On February 19, 2009, Westwood One, the company that syndicated Adam Carolla, announced that his show would be cancelled as of February 20, 2009. KFRR continued to broadcast "Best of" recorded editions of the Adam Carolla Show. An online and telephone poll was conducted by KFRR to determine what would be played on the station on weekday mornings replacing Carolla. On April 20, 2009, KFRR announced it would again be broadcasting the Kevin and Bean Show from KROQ-FM in Los Angeles, starting with the Kevin & Bean Rewind. Live broadcasts of Kevin & Bean started on May 4, 2009.

===Harder-edged rock===
On October 13, 2010, Clear Channel Communications-owned KRZR 103.7 dropped its active rock format. It flipped to the company's new 90s-focused "Gen-X Rhythmic" format, switching its call letters to KFBT. With no active rock competition, KFRR began to focus on a broader rock sound. It again dropped the syndicated Kevin & Bean Morning Show. It filled the morning hours with more music. As KFRR remained alternative rock with Nielsen BDS, Mediabase moved it to the active rock panel. KFRR has since reverted to Mediabase's alternative rock panel as of March 2012.

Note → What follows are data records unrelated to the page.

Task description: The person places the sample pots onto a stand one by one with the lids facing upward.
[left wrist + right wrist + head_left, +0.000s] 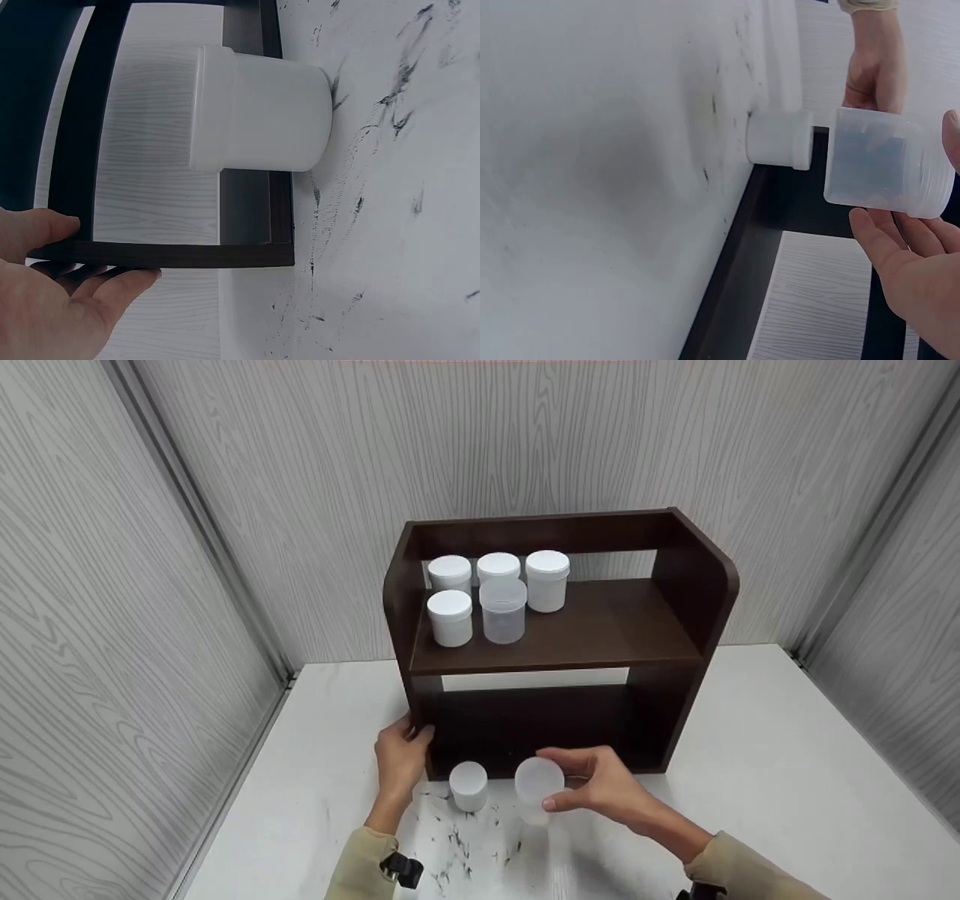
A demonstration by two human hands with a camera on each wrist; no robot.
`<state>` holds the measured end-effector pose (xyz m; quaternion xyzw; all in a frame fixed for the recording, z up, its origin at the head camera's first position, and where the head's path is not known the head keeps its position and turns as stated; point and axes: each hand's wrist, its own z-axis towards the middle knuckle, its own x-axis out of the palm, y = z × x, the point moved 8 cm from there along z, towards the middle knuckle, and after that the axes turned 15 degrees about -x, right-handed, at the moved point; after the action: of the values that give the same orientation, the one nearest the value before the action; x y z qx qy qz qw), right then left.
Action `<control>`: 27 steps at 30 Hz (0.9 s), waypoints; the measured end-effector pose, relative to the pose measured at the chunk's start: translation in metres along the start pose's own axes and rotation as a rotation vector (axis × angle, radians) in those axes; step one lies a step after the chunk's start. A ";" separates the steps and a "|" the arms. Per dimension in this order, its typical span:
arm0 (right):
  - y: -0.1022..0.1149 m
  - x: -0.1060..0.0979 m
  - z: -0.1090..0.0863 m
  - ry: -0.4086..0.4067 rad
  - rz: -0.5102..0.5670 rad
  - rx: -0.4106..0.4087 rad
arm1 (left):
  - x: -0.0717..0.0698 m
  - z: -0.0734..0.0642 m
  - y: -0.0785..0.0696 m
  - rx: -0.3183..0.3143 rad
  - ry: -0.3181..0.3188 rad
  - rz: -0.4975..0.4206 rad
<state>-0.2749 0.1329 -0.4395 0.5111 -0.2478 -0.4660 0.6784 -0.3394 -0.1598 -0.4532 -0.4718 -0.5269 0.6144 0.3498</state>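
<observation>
My right hand (600,787) holds a translucent plastic jar (538,786) between thumb and fingers, in front of the shelf unit's lower opening. In the right wrist view, that clear jar (870,161) shows see-through walls and a ribbed end by the thumb. With my left hand (401,757) I grip the left side panel of a dark brown two-tier shelf unit (570,664), thumb inside and fingers outside in the left wrist view. Between the hands, a white lidded jar (469,786) stands upright on the table just in front of the unit.
On the upper tier, at its left, stand several white lidded jars (451,619) and a translucent jar (503,611). Dark scuff marks streak the white table (330,780) near the hands. Grey wood-patterned panels (525,435) enclose the back and sides.
</observation>
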 end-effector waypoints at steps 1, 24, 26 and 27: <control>0.003 -0.001 0.000 0.000 0.001 -0.004 | 0.000 0.000 0.000 -0.002 0.003 -0.004; 0.076 -0.031 0.021 -0.100 0.015 -0.023 | -0.001 -0.001 -0.001 0.005 0.000 -0.005; 0.083 -0.033 0.024 -0.103 0.006 -0.030 | -0.001 -0.001 -0.001 0.003 -0.006 0.002; 0.087 -0.034 0.026 -0.102 -0.001 -0.035 | -0.001 -0.001 -0.001 0.005 -0.008 0.004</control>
<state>-0.2778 0.1548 -0.3453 0.4749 -0.2740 -0.4960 0.6734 -0.3384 -0.1607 -0.4517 -0.4696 -0.5258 0.6184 0.3474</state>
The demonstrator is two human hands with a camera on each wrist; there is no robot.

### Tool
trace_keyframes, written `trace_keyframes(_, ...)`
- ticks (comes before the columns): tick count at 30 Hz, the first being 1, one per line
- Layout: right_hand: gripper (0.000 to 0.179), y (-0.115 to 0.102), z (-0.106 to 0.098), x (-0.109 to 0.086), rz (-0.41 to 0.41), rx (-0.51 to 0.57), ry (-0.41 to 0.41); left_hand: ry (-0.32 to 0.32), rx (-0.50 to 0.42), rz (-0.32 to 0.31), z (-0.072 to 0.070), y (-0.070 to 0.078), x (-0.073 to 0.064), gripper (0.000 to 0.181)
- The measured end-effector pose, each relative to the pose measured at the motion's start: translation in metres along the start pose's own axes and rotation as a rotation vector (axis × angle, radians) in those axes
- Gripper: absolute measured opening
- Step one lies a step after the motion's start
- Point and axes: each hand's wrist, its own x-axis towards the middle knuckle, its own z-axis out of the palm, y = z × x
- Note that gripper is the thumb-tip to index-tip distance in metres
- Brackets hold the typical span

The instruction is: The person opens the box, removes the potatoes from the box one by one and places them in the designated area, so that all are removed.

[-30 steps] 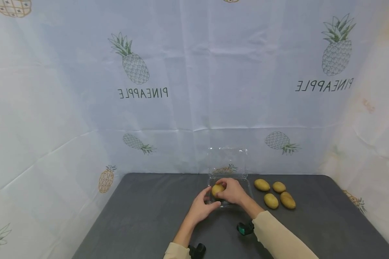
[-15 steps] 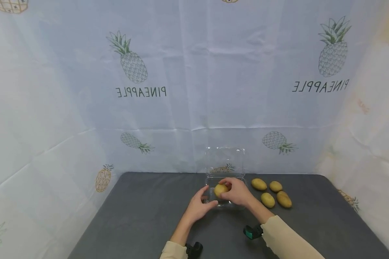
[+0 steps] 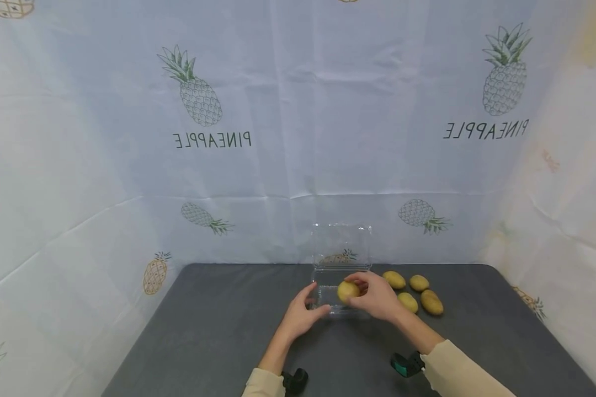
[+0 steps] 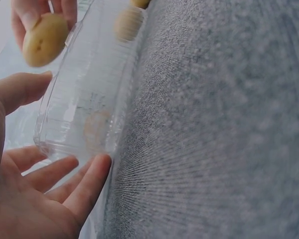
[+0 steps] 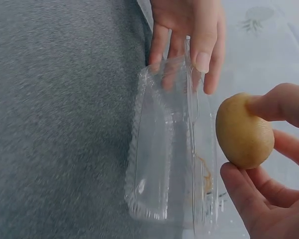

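A yellow potato (image 3: pixel 347 292) is pinched between the thumb and fingers of my right hand (image 3: pixel 379 298), above the right part of a clear plastic clamshell box (image 3: pixel 326 296). In the right wrist view the potato (image 5: pixel 243 130) hangs over the box's rim, apart from its wall (image 5: pixel 154 179). The box's lid (image 3: pixel 341 242) stands raised at the back. My left hand (image 3: pixel 300 317) is at the box's left end, thumb and fingers spread. In the left wrist view its fingertips (image 4: pixel 100 162) lie at the box's lower corner; whether they press it is unclear.
Several more potatoes (image 3: pixel 431 302) lie on the dark grey table (image 3: pixel 228 331) to the right of the box. A white cloth with pineapple prints (image 3: pixel 288 138) hangs behind the table and along both sides. Black wrist devices (image 3: pixel 406 364) sit on both wrists.
My right hand has carried the potato rightward, from the left part of the box to above its right part. The left hand has stayed at the left end. The view has shifted slightly.
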Motion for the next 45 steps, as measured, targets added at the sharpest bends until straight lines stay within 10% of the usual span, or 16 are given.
trace_keyframes(45,0.060,0.065,-0.074,-0.099,0.257,-0.032,0.111,-0.017,-0.005,-0.003,-0.002,0.000,-0.002,0.077)
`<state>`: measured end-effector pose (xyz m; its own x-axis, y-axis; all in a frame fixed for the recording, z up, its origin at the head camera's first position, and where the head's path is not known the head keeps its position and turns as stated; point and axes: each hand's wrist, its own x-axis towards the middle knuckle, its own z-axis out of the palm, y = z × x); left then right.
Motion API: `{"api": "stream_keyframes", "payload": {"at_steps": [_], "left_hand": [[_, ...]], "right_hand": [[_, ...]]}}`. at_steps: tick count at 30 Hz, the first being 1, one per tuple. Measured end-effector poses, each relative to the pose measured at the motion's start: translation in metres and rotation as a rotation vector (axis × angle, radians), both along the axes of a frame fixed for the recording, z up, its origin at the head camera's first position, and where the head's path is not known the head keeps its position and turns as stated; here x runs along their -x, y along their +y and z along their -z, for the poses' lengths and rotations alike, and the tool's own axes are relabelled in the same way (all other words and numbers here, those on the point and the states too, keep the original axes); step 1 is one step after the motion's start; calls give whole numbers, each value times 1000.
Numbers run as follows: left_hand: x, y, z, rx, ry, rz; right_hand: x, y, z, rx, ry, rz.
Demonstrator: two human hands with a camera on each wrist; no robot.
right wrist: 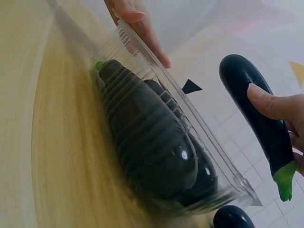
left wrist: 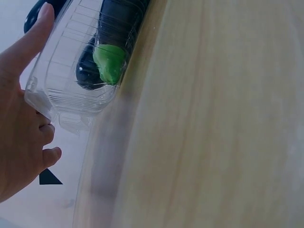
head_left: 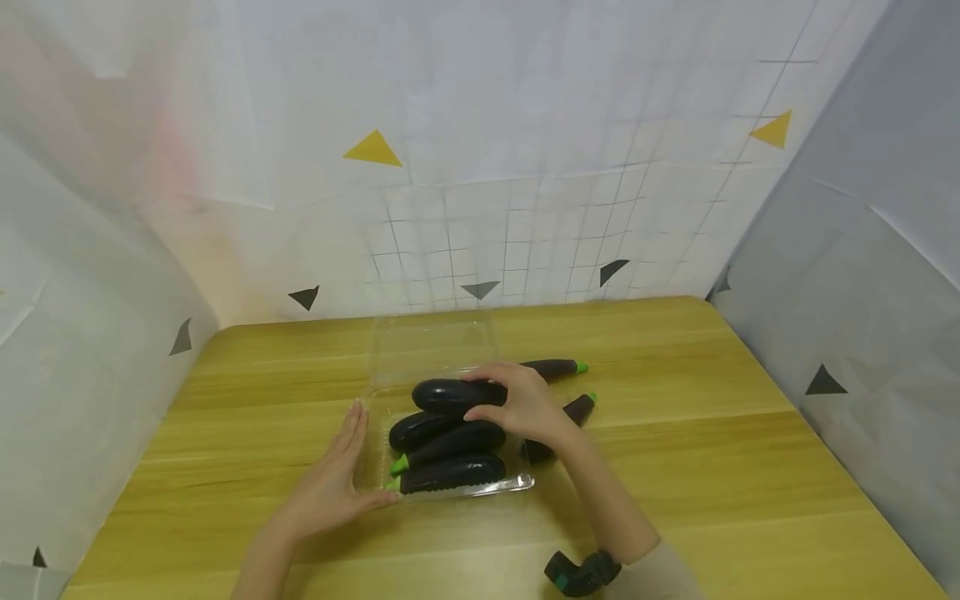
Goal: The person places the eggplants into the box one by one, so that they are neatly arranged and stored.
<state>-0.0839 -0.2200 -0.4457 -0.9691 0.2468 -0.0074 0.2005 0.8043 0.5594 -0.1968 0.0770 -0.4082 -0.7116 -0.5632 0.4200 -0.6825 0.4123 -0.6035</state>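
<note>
Above an open clear plastic container [head_left: 517, 482], my right hand [head_left: 528, 404] holds a dark eggplant [head_left: 447, 396] between thumb and fingers. In the right wrist view, the green stem end of this held eggplant [right wrist: 244, 88] points downward. Three eggplants lie side by side in the container, the front eggplant [head_left: 457, 473] with its green tip to the left. My left hand [head_left: 333, 487] rests against the container's left side, fingers extended and thumb at the front corner. The left wrist view shows its thumb [left wrist: 35, 35] along the container's edge.
The container's clear lid [head_left: 435, 346] is folded back behind it. To the right, one eggplant [head_left: 553, 369] lies behind my right hand and another eggplant [head_left: 581, 408] is partly covered by my wrist. A wooden table [head_left: 712, 467] meets white walls. A black curved object [head_left: 577, 575] sits at my right forearm.
</note>
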Motion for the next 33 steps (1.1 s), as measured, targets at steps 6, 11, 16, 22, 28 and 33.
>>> {"api": "stream_keyframes", "payload": {"at_steps": [6,11,16,22,28,33], "left_hand": [[0,0,2,7,1,0],[-1,0,3,4,3,-1],[-1,0,2,-5,4,-1],[-1,-1,3,-9,2,0],[-1,0,2,-7,0,-5],[-1,0,2,-7,-4,-8]], "right_hand": [[5,-9,3,19,36,-41],[8,-15,5,25,46,-54],[10,-22,6,-17,41,-39],[11,-29,11,-86,73,-47],[9,-34,15,-184,92,-38],[9,-36,17,-220,115,-41]]}}
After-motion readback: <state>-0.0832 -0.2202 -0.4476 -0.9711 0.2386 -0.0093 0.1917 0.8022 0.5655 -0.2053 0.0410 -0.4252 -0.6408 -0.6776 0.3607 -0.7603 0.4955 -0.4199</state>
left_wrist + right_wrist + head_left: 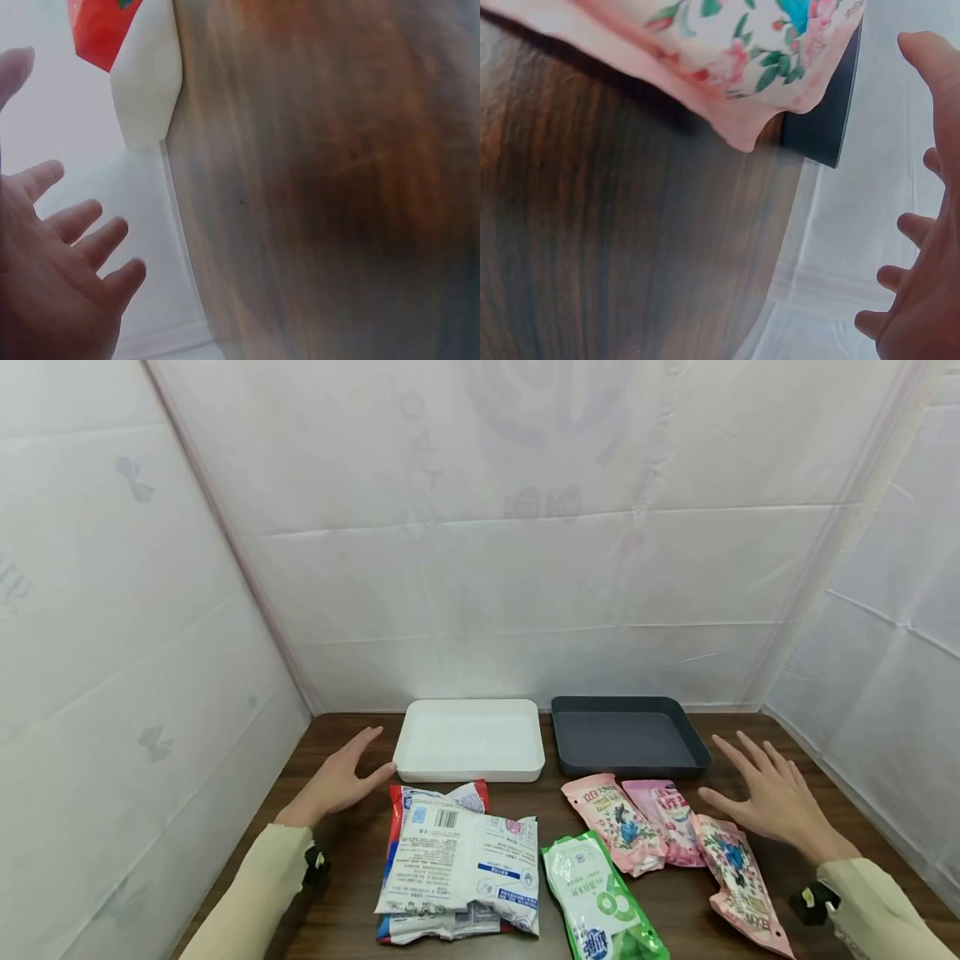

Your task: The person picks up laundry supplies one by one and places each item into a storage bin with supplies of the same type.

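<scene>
My left hand point(341, 783) is spread over the table's left side, its thumb beside the white tray point(469, 740). Nothing is in it; the left wrist view shows the fingers point(97, 244) apart. My right hand point(776, 797), also spread and holding nothing, hovers at the right, near a pink floral pouch point(738, 881). A second pink floral pouch point(617, 823) and a smaller pink-purple pouch point(666, 821) lie left of it. In front of the left hand's side are stacked white-blue printed bags point(459, 864), the lower partly hidden. A green-white pouch point(600, 897) lies at the front middle.
A dark grey tray point(628, 739) stands right of the white one, at the table's back edge. White fabric walls point(480, 610) close off the back and both sides. Dark wood table point(352, 877) shows between the bags and the left arm.
</scene>
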Available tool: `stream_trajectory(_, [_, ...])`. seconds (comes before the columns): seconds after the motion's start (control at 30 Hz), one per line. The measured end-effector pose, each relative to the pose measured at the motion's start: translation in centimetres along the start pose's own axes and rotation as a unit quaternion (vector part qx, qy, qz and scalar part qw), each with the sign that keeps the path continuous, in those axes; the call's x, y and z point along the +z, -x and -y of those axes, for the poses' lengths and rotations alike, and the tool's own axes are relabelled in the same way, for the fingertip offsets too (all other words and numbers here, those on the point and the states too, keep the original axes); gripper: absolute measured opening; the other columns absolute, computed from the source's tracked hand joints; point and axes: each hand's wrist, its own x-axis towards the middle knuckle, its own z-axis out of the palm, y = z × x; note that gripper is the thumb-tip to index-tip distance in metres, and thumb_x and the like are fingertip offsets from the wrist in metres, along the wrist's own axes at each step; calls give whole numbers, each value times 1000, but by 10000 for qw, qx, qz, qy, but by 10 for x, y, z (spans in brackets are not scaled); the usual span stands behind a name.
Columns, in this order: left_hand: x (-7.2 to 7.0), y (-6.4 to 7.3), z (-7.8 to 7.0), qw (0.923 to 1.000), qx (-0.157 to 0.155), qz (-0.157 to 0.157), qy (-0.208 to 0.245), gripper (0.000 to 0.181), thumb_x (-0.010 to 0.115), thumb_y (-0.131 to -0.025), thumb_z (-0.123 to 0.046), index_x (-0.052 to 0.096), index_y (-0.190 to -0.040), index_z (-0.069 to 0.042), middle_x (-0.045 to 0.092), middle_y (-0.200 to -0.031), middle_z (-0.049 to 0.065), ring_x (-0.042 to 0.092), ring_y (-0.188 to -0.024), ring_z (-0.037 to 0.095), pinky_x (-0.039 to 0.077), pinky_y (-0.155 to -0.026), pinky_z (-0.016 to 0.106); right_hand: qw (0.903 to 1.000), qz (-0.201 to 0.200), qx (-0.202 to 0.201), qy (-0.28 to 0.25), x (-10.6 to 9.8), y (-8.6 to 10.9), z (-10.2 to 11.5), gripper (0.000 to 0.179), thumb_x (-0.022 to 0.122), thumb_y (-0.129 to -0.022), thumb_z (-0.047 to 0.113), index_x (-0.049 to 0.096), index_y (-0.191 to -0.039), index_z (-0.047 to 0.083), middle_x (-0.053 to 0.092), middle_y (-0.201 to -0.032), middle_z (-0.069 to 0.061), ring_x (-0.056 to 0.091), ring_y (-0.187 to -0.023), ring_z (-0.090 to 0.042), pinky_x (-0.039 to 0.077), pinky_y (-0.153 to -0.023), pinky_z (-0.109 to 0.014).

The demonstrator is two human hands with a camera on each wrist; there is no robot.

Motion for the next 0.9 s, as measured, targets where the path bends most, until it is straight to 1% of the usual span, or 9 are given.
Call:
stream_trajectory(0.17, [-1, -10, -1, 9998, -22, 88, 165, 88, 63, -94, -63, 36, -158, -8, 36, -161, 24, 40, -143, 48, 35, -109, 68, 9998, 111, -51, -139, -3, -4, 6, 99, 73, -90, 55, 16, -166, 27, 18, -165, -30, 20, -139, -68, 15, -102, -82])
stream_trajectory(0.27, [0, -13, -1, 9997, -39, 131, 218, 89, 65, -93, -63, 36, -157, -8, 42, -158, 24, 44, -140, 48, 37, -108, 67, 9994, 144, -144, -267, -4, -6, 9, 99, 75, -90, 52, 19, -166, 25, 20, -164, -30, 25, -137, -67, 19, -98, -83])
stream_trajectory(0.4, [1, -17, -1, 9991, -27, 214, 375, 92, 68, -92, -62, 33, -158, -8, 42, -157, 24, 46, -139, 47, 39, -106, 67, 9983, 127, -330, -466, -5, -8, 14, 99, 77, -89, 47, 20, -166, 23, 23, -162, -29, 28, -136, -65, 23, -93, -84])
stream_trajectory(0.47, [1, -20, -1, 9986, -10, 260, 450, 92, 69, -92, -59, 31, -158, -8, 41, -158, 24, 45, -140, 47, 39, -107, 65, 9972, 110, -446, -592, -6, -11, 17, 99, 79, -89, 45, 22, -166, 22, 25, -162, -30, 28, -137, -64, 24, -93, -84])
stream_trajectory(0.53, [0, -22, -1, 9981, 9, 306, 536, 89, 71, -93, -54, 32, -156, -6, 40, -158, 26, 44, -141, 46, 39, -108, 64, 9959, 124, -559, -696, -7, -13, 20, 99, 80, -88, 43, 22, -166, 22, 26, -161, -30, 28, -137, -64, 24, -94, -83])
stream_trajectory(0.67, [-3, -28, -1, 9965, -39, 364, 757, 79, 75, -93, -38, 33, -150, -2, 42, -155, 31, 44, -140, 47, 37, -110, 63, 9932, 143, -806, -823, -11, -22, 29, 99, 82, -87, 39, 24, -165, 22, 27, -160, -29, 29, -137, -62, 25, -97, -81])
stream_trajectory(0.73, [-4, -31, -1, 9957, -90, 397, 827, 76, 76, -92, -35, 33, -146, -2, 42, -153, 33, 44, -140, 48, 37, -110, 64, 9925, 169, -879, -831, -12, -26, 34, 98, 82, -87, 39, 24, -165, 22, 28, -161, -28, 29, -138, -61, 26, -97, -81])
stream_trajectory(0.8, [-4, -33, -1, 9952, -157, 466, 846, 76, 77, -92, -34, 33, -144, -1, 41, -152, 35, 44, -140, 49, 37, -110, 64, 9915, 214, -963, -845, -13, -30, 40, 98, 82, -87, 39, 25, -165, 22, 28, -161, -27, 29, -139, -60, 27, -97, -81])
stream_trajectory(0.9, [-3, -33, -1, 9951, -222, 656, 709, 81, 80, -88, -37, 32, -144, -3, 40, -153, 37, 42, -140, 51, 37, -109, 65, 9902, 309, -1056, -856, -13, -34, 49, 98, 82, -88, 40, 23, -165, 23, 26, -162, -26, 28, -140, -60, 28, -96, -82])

On December 10, 2010, KFFR debuted The Morning After, a local morning show featuring Skippy, who was a fixture on KRZR afternoons before the format change. That show was later replaced with The Rev hosting wake-ups on the station.

On Tuesday, November 25, 2014, KFRR and sister stations KJFX and KJZN were purchased by One Putt from Wilks Broadcasting for $6.6 million. On January 30, 2015, the purchase was consummated.